Task to carry out:
Your output should be the lines of the entries below, exactly, from the first one through the line that holds "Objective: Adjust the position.".

Recorded data:
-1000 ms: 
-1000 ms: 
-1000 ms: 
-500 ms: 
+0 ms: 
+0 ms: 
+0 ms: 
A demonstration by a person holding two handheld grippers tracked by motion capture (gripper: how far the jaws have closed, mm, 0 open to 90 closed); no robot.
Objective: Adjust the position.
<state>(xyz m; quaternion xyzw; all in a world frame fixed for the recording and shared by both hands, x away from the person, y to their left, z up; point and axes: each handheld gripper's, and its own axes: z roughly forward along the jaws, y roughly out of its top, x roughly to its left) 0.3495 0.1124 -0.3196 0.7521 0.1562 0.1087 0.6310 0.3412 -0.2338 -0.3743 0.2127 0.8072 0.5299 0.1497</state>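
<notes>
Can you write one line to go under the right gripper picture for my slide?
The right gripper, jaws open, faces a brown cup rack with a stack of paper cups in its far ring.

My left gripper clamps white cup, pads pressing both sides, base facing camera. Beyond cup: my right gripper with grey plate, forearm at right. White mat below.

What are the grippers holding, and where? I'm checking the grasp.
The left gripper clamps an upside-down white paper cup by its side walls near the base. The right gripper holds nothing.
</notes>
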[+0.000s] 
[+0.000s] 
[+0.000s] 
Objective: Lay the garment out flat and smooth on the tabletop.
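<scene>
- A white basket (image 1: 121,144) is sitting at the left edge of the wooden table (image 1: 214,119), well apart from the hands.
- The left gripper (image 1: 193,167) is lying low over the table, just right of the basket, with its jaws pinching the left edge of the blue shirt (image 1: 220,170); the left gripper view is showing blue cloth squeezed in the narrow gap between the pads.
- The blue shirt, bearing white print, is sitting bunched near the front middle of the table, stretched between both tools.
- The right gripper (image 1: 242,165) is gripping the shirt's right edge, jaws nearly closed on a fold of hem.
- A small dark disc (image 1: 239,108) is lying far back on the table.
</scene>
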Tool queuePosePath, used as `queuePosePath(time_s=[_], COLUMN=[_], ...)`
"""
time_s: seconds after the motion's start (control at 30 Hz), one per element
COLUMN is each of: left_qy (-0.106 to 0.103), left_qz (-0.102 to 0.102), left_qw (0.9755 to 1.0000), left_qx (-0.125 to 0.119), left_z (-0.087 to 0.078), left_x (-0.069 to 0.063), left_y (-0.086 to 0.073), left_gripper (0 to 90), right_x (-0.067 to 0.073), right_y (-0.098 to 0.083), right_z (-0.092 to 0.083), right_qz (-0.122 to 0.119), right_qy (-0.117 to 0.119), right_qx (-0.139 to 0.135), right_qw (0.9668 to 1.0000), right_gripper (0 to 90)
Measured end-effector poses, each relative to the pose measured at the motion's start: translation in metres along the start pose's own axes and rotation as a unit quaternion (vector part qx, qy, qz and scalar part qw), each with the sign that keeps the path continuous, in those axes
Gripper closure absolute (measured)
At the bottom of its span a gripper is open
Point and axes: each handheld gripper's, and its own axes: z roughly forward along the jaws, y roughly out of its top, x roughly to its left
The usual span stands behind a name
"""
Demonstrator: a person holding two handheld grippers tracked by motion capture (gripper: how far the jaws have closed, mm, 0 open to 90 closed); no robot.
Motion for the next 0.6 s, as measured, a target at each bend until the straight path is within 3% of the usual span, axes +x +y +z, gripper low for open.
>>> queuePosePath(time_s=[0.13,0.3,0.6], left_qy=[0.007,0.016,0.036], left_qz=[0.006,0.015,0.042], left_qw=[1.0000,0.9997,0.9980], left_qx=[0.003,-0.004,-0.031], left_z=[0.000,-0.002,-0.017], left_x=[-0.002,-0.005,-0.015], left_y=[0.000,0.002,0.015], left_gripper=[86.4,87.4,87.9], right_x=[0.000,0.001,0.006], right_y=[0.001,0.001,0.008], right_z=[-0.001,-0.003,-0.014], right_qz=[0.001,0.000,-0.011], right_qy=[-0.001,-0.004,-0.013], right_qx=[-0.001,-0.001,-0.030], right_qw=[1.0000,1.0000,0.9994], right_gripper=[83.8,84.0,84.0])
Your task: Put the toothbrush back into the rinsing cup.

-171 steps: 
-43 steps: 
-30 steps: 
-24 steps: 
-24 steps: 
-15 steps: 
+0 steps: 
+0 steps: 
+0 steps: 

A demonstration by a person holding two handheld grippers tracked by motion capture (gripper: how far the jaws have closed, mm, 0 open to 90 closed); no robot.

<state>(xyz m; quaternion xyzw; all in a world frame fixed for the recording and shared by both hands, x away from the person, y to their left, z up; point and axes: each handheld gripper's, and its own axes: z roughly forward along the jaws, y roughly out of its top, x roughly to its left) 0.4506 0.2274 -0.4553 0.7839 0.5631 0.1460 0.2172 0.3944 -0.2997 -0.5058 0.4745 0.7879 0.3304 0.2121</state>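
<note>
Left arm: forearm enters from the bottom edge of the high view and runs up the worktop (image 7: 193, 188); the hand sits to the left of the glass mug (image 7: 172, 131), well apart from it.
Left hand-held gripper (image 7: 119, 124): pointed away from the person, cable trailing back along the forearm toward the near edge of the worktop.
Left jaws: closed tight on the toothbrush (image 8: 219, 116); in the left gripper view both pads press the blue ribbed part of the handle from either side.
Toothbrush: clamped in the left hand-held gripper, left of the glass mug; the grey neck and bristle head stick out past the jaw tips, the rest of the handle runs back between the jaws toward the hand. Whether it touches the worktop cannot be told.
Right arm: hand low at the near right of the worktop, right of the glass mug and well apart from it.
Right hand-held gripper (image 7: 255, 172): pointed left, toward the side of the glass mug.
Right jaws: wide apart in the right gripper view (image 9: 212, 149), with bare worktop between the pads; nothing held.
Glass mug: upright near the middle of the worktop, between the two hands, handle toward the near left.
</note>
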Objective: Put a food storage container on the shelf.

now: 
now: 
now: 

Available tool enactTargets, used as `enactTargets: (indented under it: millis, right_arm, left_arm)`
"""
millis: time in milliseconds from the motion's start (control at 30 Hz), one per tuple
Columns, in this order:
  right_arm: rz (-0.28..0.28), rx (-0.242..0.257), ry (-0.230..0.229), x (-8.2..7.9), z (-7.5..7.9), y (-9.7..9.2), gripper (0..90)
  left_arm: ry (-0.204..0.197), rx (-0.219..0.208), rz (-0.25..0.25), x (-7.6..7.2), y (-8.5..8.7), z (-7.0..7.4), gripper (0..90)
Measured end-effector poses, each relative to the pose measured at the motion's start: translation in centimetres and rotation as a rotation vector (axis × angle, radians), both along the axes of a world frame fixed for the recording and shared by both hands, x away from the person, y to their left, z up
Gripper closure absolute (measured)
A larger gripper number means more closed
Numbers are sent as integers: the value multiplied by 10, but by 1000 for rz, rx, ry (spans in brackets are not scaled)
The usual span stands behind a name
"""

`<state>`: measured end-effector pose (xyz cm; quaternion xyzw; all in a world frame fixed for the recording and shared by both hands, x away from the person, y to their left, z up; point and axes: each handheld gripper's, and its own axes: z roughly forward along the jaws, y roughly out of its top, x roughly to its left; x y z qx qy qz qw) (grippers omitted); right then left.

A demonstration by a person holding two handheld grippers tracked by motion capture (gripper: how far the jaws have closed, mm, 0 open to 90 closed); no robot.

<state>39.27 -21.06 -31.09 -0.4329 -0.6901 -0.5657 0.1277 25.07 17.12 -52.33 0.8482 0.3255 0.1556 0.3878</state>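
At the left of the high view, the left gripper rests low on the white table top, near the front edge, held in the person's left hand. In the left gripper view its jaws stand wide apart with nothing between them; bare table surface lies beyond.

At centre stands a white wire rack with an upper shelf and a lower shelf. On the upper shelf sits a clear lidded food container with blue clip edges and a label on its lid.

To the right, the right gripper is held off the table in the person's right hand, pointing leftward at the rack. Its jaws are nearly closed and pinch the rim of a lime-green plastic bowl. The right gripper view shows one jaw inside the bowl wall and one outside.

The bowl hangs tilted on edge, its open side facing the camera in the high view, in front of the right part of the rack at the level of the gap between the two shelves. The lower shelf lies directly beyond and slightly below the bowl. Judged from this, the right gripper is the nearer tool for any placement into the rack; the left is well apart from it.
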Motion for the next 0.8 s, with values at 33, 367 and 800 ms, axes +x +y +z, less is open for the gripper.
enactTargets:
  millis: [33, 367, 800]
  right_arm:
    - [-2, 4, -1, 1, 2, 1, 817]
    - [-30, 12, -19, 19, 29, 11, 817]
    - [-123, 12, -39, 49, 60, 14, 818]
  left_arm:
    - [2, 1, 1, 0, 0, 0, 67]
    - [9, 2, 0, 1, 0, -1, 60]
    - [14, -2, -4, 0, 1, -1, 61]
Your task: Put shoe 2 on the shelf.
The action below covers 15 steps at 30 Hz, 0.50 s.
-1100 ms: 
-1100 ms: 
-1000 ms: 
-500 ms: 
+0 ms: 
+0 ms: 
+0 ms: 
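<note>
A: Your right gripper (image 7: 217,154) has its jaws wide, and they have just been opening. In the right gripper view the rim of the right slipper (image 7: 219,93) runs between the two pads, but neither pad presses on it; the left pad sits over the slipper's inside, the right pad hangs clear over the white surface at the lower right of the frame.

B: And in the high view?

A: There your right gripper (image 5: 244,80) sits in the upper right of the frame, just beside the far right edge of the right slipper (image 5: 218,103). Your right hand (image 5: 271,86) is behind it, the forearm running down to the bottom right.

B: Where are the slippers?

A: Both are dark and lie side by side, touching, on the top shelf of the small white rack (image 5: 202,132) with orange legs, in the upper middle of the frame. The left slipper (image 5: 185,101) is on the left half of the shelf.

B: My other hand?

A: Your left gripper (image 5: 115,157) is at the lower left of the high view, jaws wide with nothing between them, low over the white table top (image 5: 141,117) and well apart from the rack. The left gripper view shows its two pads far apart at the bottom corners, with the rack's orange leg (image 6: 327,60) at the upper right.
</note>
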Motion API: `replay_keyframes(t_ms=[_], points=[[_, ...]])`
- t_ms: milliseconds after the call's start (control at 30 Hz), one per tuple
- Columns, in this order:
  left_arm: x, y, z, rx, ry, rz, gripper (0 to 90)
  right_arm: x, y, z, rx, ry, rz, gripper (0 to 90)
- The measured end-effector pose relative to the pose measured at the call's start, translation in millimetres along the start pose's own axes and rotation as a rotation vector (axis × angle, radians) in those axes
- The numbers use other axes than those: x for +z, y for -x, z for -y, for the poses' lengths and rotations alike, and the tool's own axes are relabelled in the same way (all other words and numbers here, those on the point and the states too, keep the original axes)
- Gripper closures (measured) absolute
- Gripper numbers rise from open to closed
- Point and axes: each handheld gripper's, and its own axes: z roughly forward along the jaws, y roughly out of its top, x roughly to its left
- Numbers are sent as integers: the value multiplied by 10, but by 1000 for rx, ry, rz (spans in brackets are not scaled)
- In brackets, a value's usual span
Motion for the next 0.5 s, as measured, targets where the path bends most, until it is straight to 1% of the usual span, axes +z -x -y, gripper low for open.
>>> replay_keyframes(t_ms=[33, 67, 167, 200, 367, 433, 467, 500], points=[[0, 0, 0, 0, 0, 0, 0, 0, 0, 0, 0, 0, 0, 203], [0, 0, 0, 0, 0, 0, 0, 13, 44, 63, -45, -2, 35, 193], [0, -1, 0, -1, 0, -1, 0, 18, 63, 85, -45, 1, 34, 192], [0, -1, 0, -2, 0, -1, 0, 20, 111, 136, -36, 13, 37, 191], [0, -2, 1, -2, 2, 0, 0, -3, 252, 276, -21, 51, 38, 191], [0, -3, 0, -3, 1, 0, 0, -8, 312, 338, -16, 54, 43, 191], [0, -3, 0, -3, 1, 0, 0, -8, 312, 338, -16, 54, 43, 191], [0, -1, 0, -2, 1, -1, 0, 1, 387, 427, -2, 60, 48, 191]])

Problem solution:
-1000 ms: 
-1000 ms: 
-1000 ms: 
-500 ms: 
+0 ms: 
+0 ms: 
+0 ms: 
A demonstration by a person holding two handheld grippers tracked by motion capture (gripper: how far the jaws have closed, mm, 0 open to 90 closed); no robot.
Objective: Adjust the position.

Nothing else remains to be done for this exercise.